* _PROBLEM DETAILS_: Exclude the pictures and transcribe the rest of the data below exactly.

[Start of Attachment]

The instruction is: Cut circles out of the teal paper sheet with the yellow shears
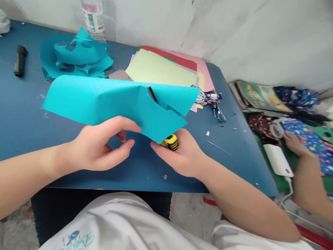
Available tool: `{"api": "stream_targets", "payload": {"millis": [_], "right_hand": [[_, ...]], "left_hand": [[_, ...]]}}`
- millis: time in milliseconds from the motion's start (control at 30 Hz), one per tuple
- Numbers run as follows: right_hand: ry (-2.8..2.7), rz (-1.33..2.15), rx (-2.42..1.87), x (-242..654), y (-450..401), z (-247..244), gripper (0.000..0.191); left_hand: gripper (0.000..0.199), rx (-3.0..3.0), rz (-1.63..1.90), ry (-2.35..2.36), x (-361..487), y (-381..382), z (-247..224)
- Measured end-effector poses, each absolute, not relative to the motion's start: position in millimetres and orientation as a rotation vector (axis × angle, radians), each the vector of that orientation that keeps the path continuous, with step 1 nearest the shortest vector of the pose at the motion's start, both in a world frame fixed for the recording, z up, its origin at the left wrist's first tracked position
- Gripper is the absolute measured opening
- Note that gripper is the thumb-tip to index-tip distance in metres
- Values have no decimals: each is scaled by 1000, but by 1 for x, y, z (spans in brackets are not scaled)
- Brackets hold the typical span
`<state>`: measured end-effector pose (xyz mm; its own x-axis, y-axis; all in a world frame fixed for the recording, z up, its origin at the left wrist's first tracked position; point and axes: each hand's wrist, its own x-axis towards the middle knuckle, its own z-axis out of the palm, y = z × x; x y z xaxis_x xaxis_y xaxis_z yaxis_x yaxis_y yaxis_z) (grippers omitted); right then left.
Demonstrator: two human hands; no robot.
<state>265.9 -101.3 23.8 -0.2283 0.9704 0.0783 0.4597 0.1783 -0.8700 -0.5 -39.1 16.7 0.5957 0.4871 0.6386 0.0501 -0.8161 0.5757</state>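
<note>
A blue paper sheet (119, 101), bent and marked with faint curved lines, is held above the blue table. My right hand (181, 153) is closed on scissors (171, 142) with a yellow and black handle. A dark blade shows through a slit near the sheet's right end. My left hand (109, 143) is at the sheet's lower edge, its index finger against or under the paper and its thumb apart from the fingers. The fingers hidden behind the paper cannot be seen.
Cut blue paper scraps (76, 57), a plastic bottle (94, 18), a black marker-like object (20, 60) and stacked coloured paper (161, 68) lie toward the wall. Keys (215, 101) are at the right. Another person's hand (296, 142) rests near patterned fabric (309, 138) and a white power strip (278, 160).
</note>
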Motion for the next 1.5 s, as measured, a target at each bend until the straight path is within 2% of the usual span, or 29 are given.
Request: {"api": "stream_targets", "payload": {"millis": [267,533,867,1367,1500], "right_hand": [[-1821,961,-1364,267,-101,24,13],[-1827,975,-1347,267,-101,26,16],[-1848,951,-1334,266,-100,26,14],[-1870,950,-1333,267,-100,26,14],[-1871,953,-1338,267,-100,25,16]], "left_hand": [[31,2306,1125,416,1,-40,18],[19,2294,1038,510,-1,-41,19],[26,2332,1067,370,2,-38,24],[25,2328,1133,338,4,-37,21],[27,2345,1052,348,3,-37,22]]}}
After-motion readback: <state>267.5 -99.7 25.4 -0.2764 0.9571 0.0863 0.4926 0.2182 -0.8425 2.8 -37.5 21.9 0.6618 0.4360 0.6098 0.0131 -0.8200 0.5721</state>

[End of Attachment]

* _SOLUTION TO THE PROBLEM_:
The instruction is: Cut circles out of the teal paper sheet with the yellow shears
Available tool: `{"api": "stream_targets", "payload": {"millis": [_], "right_hand": [[_, ...]], "left_hand": [[_, ...]]}}`
- millis: time in milliseconds from the motion's start (control at 30 Hz), one per tuple
- Numbers run as follows: right_hand: ry (-2.8..2.7), rz (-1.33..2.15), rx (-2.42..1.87), x (-242..654), y (-450..401), z (-247..244), gripper (0.000..0.191); left_hand: gripper (0.000..0.199), rx (-3.0..3.0), rz (-1.63..1.90), ry (-2.35..2.36), x (-361..487), y (-381..382), z (-247..224)
- Measured end-effector poses, each absolute, not relative to the motion's start: position in millimetres and orientation as a rotation vector (axis × angle, radians), each the vector of that orientation that keeps the path continuous, with step 1 nearest the shortest vector of the pose at the motion's start, both in a world frame fixed for the recording, z up, its origin at the left wrist's first tracked position
- Gripper is the absolute measured opening
- Note that gripper is the thumb-tip to index-tip distance in metres
- Values have no decimals: each is scaled by 1000, but by 1 for x, y, z (spans in brackets are not scaled)
- Brackets hold the typical span
`<state>`: measured end-effector pose (xyz mm; its own x-axis, y-axis; all in a world frame fixed for the recording, z up, its origin at the left wrist's first tracked position; point and axes: each hand's wrist, its own x-axis towards the middle knuckle, its own z-axis out of the palm, y = z × x; x y z xaxis_x xaxis_y xaxis_z yaxis_x yaxis_y yaxis_z) (grippers omitted); right then left.
Demonstrator: two human hands; no robot.
<state>265.9 -101.3 23.8 -0.2283 0.9704 0.0783 0.4597 0.1783 -0.8700 -0.5 -39.1 16.7 0.5957 0.4871 0.6386 0.0501 -0.8161 0.5757</state>
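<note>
A blue paper sheet (119, 101), bent and marked with faint curved lines, is held above the blue table. My right hand (181, 153) is closed on scissors (171, 142) with a yellow and black handle. A dark blade shows through a slit near the sheet's right end. My left hand (109, 143) is at the sheet's lower edge, its index finger against or under the paper and its thumb apart from the fingers. The fingers hidden behind the paper cannot be seen.
Cut blue paper scraps (76, 57), a plastic bottle (94, 18), a black marker-like object (20, 60) and stacked coloured paper (161, 68) lie toward the wall. Keys (215, 101) are at the right. Another person's hand (296, 142) rests near patterned fabric (309, 138) and a white power strip (278, 160).
</note>
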Motion for the next 1.5 s, as measured, a target at each bend until the straight path is within 2% of the usual span, or 29 are given.
Request: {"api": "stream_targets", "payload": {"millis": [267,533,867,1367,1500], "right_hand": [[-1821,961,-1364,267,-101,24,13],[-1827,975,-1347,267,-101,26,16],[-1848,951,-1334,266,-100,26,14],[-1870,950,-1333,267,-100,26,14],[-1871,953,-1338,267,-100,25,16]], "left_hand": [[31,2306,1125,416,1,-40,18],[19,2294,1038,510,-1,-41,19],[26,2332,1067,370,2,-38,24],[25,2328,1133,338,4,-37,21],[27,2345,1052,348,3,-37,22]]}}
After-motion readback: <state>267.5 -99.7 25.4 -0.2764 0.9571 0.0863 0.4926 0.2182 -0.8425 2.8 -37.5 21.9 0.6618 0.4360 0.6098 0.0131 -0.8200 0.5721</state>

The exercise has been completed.